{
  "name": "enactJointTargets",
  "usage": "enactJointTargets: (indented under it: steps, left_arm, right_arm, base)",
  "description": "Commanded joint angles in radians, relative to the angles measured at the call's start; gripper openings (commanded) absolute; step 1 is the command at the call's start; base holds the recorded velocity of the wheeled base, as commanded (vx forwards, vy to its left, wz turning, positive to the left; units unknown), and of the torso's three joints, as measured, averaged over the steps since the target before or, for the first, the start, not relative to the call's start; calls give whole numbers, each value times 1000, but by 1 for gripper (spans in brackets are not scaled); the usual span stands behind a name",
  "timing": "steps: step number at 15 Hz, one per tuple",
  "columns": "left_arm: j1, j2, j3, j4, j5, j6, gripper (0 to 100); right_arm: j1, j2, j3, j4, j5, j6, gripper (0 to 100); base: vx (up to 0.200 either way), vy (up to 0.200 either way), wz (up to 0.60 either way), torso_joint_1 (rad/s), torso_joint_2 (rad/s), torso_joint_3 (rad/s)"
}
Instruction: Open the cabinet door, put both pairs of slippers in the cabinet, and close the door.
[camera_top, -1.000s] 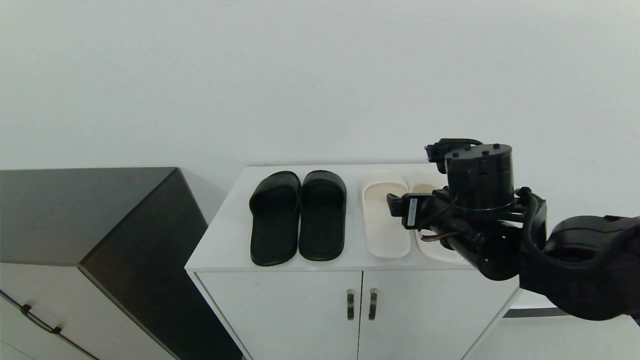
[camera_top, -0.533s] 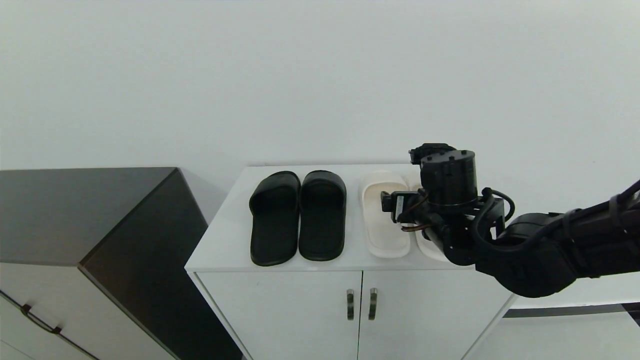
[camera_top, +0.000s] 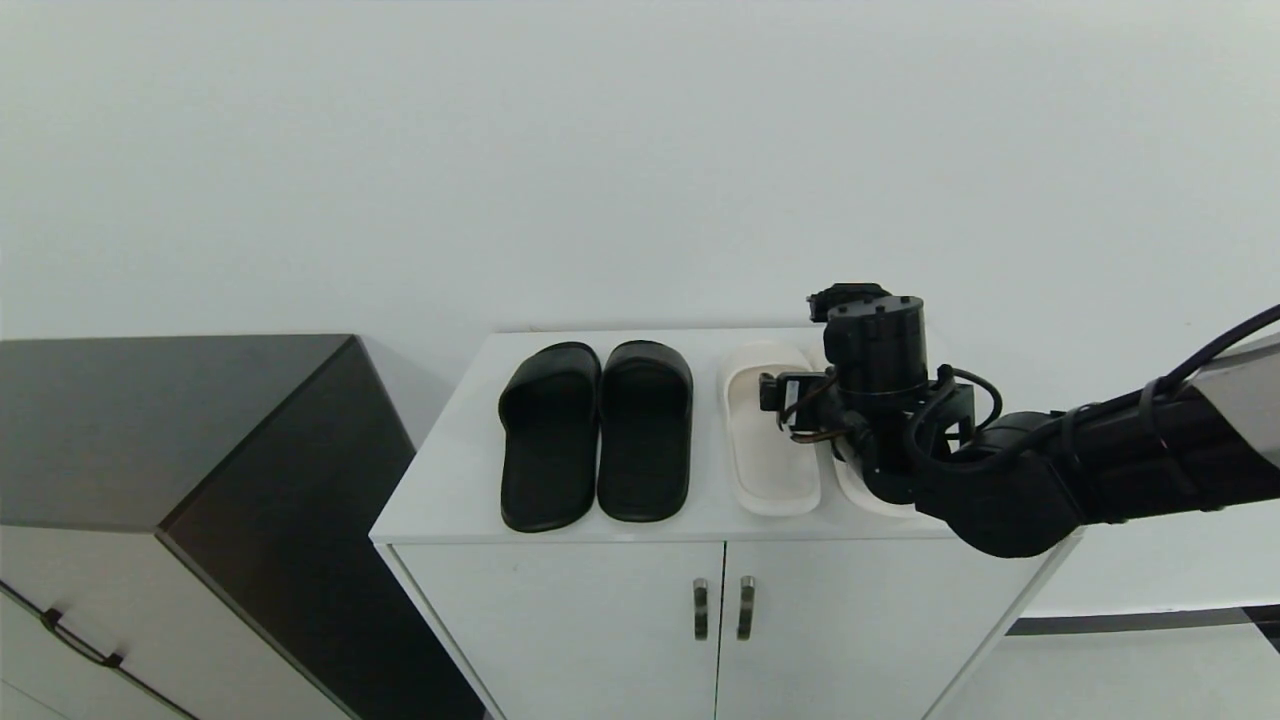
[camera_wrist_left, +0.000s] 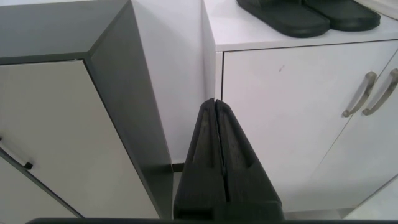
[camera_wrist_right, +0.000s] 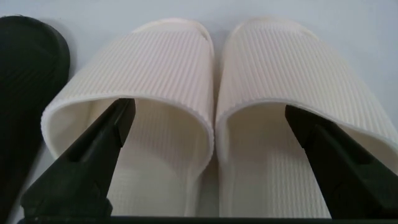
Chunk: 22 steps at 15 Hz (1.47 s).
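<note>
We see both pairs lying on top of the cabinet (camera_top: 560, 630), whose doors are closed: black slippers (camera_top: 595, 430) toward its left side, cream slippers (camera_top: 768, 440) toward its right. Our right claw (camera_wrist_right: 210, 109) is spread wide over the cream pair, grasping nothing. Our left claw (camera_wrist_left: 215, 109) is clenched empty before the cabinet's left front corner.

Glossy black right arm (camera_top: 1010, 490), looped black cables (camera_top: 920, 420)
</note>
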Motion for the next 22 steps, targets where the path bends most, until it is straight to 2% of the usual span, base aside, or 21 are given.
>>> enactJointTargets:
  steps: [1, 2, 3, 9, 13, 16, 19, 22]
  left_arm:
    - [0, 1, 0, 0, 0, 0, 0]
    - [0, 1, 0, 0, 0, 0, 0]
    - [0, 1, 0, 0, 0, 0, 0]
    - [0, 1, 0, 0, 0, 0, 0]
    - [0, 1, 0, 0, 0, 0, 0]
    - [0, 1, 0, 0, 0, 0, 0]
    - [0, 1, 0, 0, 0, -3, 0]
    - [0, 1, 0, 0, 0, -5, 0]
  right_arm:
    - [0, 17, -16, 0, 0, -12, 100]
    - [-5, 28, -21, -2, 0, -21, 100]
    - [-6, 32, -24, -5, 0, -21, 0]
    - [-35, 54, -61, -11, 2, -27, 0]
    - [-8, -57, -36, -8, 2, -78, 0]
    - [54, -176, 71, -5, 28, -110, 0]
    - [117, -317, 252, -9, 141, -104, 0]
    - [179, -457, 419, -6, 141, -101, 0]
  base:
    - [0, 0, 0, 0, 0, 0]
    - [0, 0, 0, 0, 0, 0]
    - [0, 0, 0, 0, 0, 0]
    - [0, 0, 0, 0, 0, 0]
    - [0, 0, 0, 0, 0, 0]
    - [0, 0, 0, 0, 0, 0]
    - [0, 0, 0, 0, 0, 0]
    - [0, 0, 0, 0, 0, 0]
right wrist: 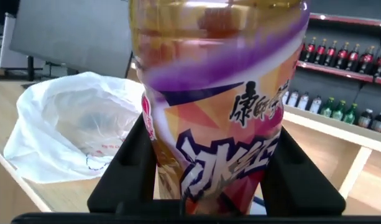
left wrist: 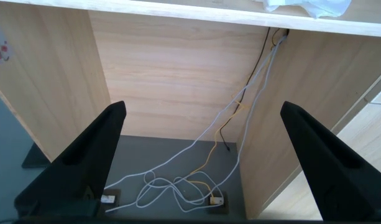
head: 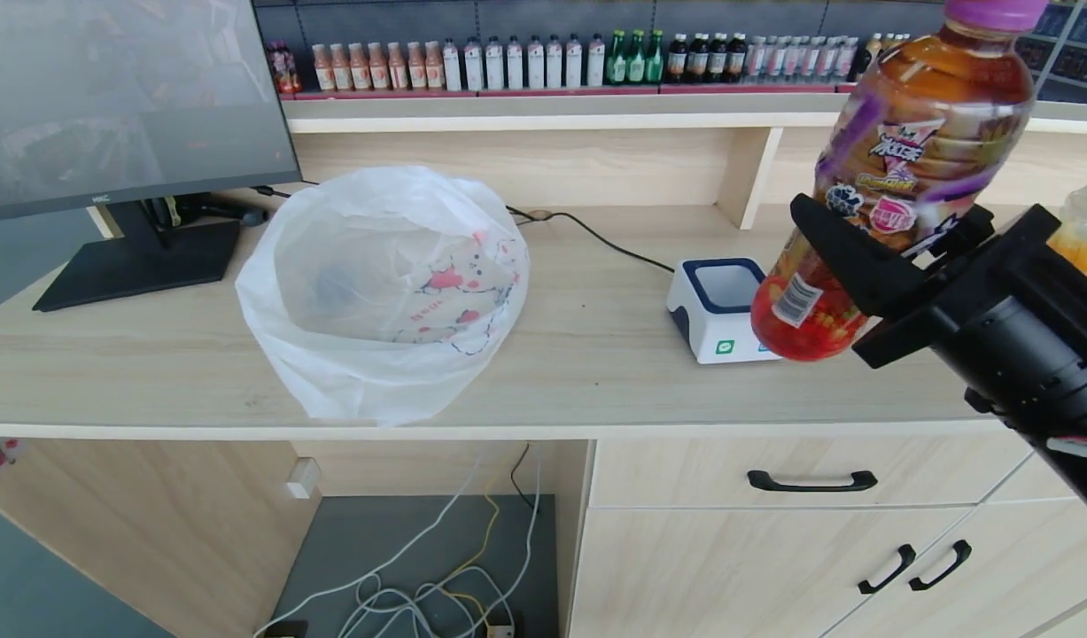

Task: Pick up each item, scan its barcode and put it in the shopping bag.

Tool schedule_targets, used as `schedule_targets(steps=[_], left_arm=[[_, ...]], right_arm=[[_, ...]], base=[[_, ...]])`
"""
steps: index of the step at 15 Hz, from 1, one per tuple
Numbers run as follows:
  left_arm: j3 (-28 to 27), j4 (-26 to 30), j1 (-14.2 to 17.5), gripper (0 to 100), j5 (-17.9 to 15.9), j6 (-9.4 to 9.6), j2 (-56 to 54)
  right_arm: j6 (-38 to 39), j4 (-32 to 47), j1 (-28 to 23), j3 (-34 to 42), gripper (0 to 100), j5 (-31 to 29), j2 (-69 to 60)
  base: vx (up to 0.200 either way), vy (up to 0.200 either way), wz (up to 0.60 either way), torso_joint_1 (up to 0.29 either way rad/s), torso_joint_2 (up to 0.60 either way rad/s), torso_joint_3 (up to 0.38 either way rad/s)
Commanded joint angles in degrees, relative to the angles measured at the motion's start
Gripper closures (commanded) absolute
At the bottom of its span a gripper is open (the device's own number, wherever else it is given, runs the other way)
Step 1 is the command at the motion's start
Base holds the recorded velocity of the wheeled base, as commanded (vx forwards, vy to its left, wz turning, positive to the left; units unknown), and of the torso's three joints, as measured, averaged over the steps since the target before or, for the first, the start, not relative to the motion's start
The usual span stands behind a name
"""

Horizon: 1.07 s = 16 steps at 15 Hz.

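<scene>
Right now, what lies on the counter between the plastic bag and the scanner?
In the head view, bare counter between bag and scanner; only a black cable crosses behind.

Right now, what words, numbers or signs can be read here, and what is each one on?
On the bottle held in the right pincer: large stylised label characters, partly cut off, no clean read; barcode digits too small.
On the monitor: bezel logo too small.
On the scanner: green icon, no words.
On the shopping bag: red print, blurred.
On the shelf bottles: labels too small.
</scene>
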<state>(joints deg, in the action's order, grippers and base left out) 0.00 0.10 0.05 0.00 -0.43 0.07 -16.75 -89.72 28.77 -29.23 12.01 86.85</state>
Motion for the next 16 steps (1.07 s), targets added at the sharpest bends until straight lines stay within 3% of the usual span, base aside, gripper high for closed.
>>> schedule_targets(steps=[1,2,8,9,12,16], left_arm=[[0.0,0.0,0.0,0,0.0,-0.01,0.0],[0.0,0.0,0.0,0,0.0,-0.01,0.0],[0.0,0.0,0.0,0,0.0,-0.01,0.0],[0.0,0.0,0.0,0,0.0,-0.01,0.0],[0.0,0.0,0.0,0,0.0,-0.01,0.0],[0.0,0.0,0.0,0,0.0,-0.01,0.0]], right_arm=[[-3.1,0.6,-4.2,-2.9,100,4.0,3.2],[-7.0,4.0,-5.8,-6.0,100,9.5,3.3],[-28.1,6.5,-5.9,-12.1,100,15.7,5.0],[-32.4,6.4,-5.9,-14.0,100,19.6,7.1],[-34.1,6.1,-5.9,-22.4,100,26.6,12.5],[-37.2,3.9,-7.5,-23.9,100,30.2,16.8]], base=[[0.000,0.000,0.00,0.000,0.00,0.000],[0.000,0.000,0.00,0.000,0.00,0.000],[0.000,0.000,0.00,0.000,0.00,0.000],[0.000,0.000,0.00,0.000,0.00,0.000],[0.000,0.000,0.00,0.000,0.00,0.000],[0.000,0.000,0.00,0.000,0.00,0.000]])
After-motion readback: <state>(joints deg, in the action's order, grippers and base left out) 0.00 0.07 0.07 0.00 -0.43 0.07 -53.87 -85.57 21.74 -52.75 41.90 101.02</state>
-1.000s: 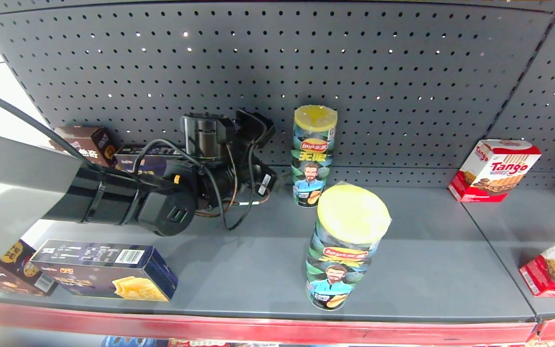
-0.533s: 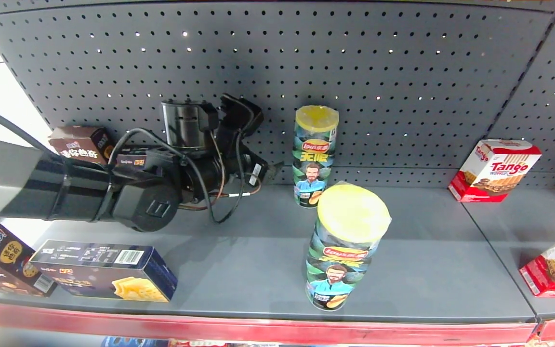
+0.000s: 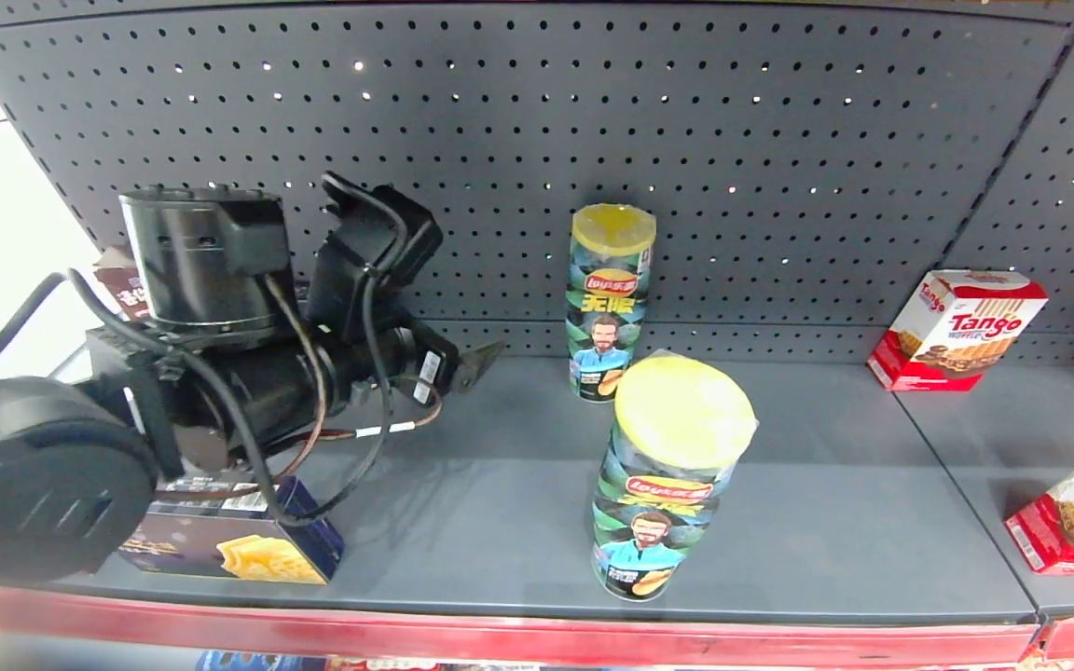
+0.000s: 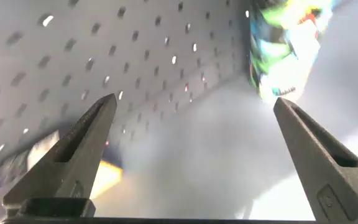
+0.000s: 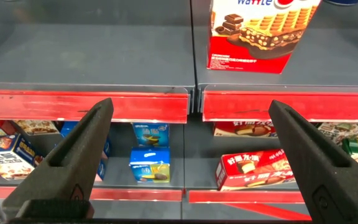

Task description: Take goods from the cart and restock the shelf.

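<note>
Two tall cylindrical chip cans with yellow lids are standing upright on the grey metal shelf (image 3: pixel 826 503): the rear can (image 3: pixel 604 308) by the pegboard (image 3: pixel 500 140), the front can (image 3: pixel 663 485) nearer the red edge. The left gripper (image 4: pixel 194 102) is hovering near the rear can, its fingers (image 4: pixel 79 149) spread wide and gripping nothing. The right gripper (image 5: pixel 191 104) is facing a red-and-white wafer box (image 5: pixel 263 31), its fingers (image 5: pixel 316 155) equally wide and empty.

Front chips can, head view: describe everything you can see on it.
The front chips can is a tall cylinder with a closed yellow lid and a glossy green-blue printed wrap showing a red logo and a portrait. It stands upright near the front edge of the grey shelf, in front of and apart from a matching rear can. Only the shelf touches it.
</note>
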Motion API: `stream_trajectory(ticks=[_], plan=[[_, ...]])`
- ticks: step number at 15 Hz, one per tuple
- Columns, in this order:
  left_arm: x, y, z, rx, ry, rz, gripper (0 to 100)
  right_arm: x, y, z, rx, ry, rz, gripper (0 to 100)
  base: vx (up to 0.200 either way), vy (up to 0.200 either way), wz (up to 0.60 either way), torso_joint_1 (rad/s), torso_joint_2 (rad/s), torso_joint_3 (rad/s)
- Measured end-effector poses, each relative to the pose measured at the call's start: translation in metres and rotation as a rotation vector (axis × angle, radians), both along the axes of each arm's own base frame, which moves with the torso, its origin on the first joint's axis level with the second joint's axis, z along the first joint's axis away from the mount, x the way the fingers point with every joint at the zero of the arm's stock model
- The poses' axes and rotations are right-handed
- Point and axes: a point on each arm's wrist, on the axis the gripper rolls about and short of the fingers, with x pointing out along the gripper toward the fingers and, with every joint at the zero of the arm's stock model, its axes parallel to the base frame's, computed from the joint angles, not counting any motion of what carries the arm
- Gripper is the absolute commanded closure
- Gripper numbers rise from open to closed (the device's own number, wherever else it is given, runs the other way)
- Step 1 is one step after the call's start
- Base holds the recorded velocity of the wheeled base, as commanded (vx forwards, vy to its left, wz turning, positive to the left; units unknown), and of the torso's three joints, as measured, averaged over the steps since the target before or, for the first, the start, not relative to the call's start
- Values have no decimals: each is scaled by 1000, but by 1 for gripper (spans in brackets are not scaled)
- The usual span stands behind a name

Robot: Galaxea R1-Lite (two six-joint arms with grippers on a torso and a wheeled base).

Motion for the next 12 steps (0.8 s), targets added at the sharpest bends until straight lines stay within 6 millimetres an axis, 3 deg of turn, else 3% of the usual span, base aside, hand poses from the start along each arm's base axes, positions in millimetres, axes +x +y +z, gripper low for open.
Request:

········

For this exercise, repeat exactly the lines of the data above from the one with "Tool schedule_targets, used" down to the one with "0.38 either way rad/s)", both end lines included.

Tool schedule_targets, used as `schedule_targets(steps=[_], left_arm=[[_, ...]], right_arm=[[_, ...]], base=[[_, ...]])`
"""
steps: index of the step at 15 Hz, from 1, one per tuple
Numbers run as follows:
  left_arm: j3 (-28 to 27), j4 (-26 to 30), j1 (-14.2 to 17.5), gripper (0 to 100), j5 (-17.9 to 15.9), j6 (-9.4 to 9.6), j2 (-56 to 54)
  right_arm: j6 (-38 to 39), j4 (-32 to 47), j1 (-28 to 23), j3 (-34 to 42), gripper (0 to 100), j5 (-31 to 29), j2 (-69 to 60)
  base: vx (up to 0.200 either way), vy (up to 0.200 either way), wz (up to 0.60 either way), torso_joint_1 (up to 0.29 either way rad/s), torso_joint_2 (up to 0.60 either way rad/s), torso_joint_3 (up to 0.38 either way rad/s)

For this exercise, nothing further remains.